Edouard considéra quelques instants cette femme qui se tenait tête baissée, perplexe. Comment cela on l'envoyait le chercher ? N'était-il pas justement arrivé à destination ?

-    Où se trouve la princesse ? demanda-t-il d'une voix sourde.

-    Elle vous attend dans le petit salon.

-    Dans le petit salon ? répéta le jeune noble, étonné.

-    Oui, voyez-vous, Mademoiselle a pensé que vous accueillir dans ses appartements pour un morceau de musique serait malvenu, alors elle a fait descendre l'instrument.

Elle aurait fait descendre l'instrument ? Edouard se pinça les lèvres.
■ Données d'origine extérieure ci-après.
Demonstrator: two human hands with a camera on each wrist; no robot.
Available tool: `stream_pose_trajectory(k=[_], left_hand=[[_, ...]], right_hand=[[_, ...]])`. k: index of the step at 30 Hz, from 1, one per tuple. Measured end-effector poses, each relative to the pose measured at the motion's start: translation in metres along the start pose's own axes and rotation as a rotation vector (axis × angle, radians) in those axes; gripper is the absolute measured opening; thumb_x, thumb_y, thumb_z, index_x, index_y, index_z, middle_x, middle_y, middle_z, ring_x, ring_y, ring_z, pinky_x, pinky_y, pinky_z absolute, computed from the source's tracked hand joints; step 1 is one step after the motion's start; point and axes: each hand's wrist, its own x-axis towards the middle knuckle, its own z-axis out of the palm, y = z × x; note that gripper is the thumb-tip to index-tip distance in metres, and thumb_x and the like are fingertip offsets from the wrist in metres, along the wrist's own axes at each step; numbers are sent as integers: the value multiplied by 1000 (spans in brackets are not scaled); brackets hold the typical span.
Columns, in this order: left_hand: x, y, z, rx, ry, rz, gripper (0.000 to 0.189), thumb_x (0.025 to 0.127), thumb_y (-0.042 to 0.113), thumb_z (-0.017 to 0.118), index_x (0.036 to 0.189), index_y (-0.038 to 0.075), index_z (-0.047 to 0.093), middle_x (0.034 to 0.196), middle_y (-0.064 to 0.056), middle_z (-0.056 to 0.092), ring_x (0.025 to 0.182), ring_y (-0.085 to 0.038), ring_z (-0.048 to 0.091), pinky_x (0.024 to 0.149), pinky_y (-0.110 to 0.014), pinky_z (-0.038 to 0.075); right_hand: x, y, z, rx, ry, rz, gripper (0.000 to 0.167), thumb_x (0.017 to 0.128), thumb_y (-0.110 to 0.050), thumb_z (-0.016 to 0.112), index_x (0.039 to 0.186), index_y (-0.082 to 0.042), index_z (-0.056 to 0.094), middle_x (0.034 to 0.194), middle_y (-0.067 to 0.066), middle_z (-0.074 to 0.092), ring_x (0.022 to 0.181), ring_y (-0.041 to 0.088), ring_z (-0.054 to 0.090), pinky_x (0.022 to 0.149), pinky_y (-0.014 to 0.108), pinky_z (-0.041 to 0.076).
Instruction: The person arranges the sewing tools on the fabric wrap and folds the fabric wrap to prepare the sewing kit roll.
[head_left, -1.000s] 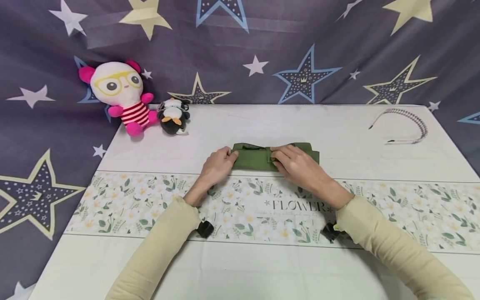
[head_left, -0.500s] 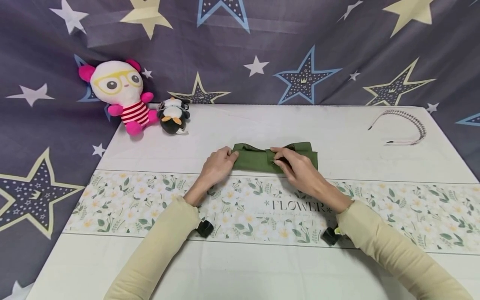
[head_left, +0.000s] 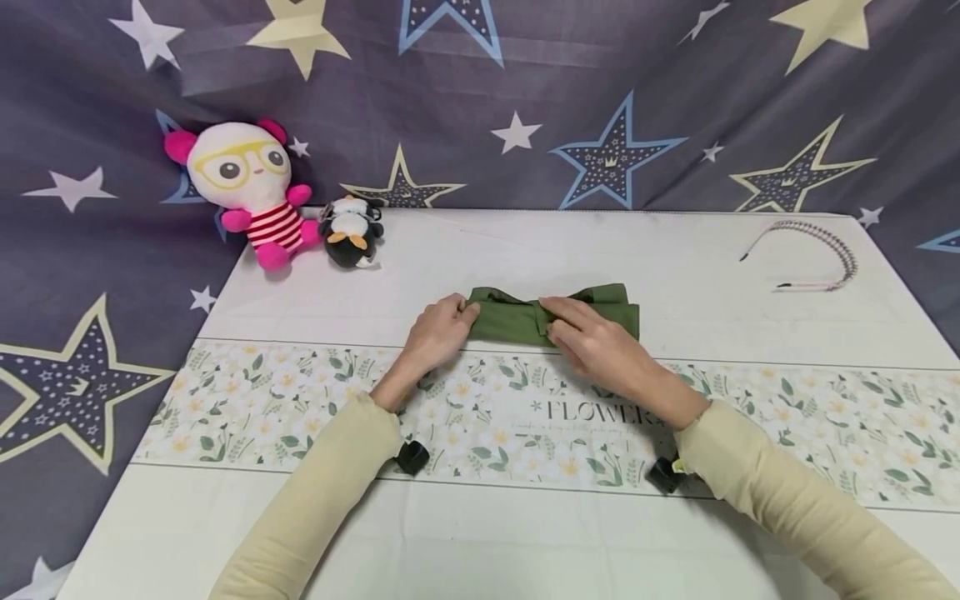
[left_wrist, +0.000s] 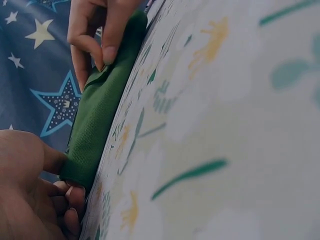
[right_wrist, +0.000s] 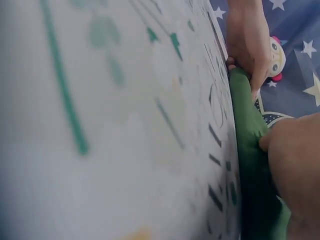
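A folded green cloth bundle (head_left: 506,323) lies lengthwise on the table just beyond the flower-printed strip, its upper edge gaping slightly in a loop. My left hand (head_left: 437,333) pinches its left end, thumb in front and the fingers tucked behind and under, as the left wrist view shows. Across the bundle's middle runs a narrow green tab (left_wrist: 97,76). With thumb and fingertips, my right hand (head_left: 603,346) holds this tab against the front of the bundle. In the right wrist view, the back of my right hand hides part of the cloth (right_wrist: 247,145).
A pink-and-white plush toy (head_left: 251,196) and a small penguin plush (head_left: 350,233) sit at the back left. At the back right lies a headband (head_left: 843,250). A star-patterned curtain (head_left: 450,100) hangs behind the white table (head_left: 420,542).
My right fingers lifted slightly off the tab, then settled back on it, thumb lower. The upper edge of the bundle shows more openly. My left hand has stayed at the left end.
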Motion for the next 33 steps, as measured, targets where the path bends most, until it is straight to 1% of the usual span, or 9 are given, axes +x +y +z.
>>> stream_pose_trajectory(k=[2,6,9,12,14,22,25,31,33], left_hand=[[0,1,1,-1,-4,2,35,112,30,43,89,7,55,66,-2,43,55,-16,36,55,-32,33],[1,1,1,-4,-5,1,35,112,30,43,90,7,55,67,-2,44,55,-17,36,56,-33,34],[1,2,1,-6,-4,2,35,113,30,43,90,6,55,67,-3,44,56,-17,36,56,-33,34],[1,2,1,-4,-11,6,35,113,30,42,90,6,55,68,-3,44,56,-17,37,57,-33,34],[1,3,1,-5,-16,10,35,113,30,42,91,6,55,68,-3,44,56,-17,37,57,-33,34],[1,3,0,13,-11,15,34,113,31,41,95,6,55,73,-6,48,59,-19,39,59,-35,35],[0,2,-1,23,-11,20,33,113,31,40,96,6,55,75,-7,48,60,-20,39,60,-35,35],[-1,0,-1,32,5,38,31,114,30,40,98,7,53,75,-7,46,61,-20,37,60,-35,33],[-1,-1,-1,33,7,43,30,114,30,40,99,7,53,75,-7,46,61,-20,37,60,-35,33]], right_hand=[[0,-4,-4,-82,-37,-31,18,89,6,77,105,7,70,139,31,56,128,44,57,80,43,60],[0,-12,-9,-308,-144,-76,32,90,-6,81,115,11,72,142,33,53,130,44,55,90,45,57],[2,-15,-10,-407,-194,-76,35,93,-13,80,117,11,72,144,32,52,131,43,54,90,45,57],[3,-16,-10,-411,-190,-55,35,93,-15,80,116,11,73,142,32,53,130,42,56,85,45,58],[3,-15,-10,-404,-183,-46,36,94,-16,79,117,11,73,141,32,54,128,42,57,84,44,59],[8,-13,-13,-372,-199,-21,39,97,-19,74,120,12,71,141,31,54,127,41,57,90,43,57],[10,-15,-13,-396,-220,-23,40,98,-21,73,120,12,71,141,31,54,127,41,57,87,41,58],[13,-19,-11,-501,-271,-61,43,99,-24,73,122,12,70,140,32,53,126,41,56,77,36,59],[13,-20,-11,-505,-273,-61,43,98,-24,74,121,12,70,140,32,52,125,42,56,76,35,59]])
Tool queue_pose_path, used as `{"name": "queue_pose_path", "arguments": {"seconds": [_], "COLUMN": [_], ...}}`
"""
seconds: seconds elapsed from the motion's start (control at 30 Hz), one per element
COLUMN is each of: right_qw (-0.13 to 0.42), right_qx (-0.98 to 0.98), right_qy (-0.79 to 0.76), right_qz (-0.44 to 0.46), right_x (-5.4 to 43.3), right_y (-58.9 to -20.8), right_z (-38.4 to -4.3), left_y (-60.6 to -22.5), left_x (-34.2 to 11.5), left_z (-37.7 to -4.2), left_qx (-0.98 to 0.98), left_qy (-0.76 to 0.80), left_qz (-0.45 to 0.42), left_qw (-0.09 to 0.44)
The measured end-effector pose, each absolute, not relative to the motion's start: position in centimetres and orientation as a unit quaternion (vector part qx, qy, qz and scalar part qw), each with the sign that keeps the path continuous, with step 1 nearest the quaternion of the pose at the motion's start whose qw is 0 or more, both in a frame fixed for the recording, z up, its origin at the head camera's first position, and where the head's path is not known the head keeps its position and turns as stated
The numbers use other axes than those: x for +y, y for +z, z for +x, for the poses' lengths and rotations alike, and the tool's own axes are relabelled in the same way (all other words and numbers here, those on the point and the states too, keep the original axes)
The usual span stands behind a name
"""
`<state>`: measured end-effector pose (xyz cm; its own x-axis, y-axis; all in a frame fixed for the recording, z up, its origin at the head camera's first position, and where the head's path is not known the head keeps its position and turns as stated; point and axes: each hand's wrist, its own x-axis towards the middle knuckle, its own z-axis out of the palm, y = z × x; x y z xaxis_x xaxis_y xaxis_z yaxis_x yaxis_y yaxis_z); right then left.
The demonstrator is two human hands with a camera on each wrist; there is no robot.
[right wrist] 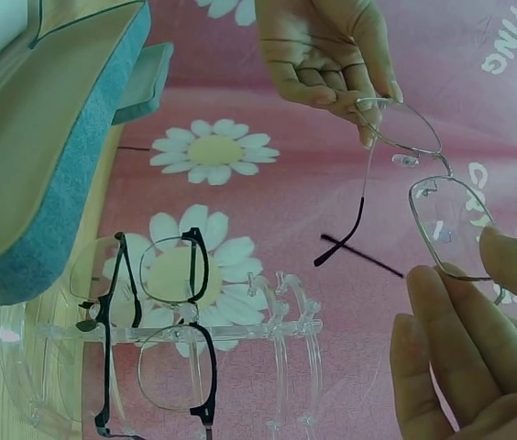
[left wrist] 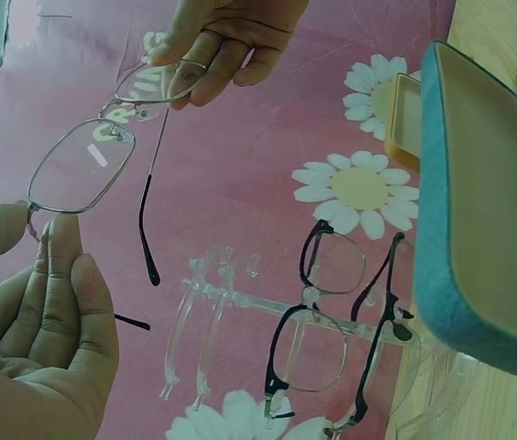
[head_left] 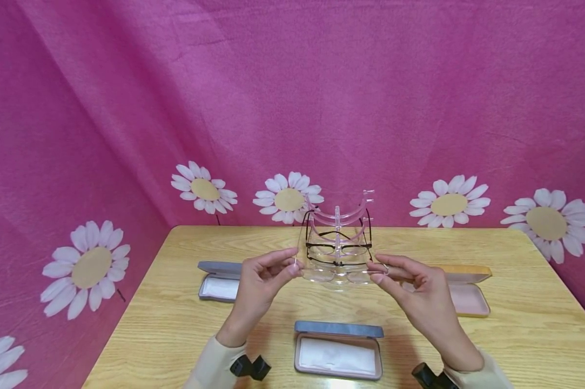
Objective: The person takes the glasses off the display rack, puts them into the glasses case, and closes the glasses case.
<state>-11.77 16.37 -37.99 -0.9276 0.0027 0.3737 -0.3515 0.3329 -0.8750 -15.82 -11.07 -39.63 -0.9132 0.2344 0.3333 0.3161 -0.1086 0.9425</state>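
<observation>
Two-handed hold on thin metal-rimmed glasses [left wrist: 103, 137], temples [left wrist: 143, 220] unfolded. Grasped near the 9 o'clock hinge by the left hand [head_left: 258, 283], thumb brought close to fingers with only the frame between; grasped likewise near the 3 o'clock hinge by the right hand [head_left: 421, 286]. Seen at 12 o'clock from the held pair: clear stand [right wrist: 258, 327] carrying two dark-rimmed pairs [head_left: 321, 246]; apart from the held pair in both wrist views. On the wood-grain surface [head_left: 161, 335]: open blue-grey case [head_left: 338, 328] with white cloth [head_left: 338, 356] at 6 o'clock, open grey case [head_left: 219, 267] at 9, open yellow case [head_left: 467, 272] at 3, partly hidden by the right hand.
</observation>
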Motion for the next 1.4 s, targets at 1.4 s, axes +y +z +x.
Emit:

Bon sang, mais combien de temps avait-il passé dans les jardins pour que la jeune femme eût le temps de déplacer un si lourd instrument jusqu'à l'autre bout du château ? Il secoua la tête pour remettre ses idées en place, puis tourna les talons, suivit par la malheureuse suivante qui se mit à trottiner avec peine derrière lui.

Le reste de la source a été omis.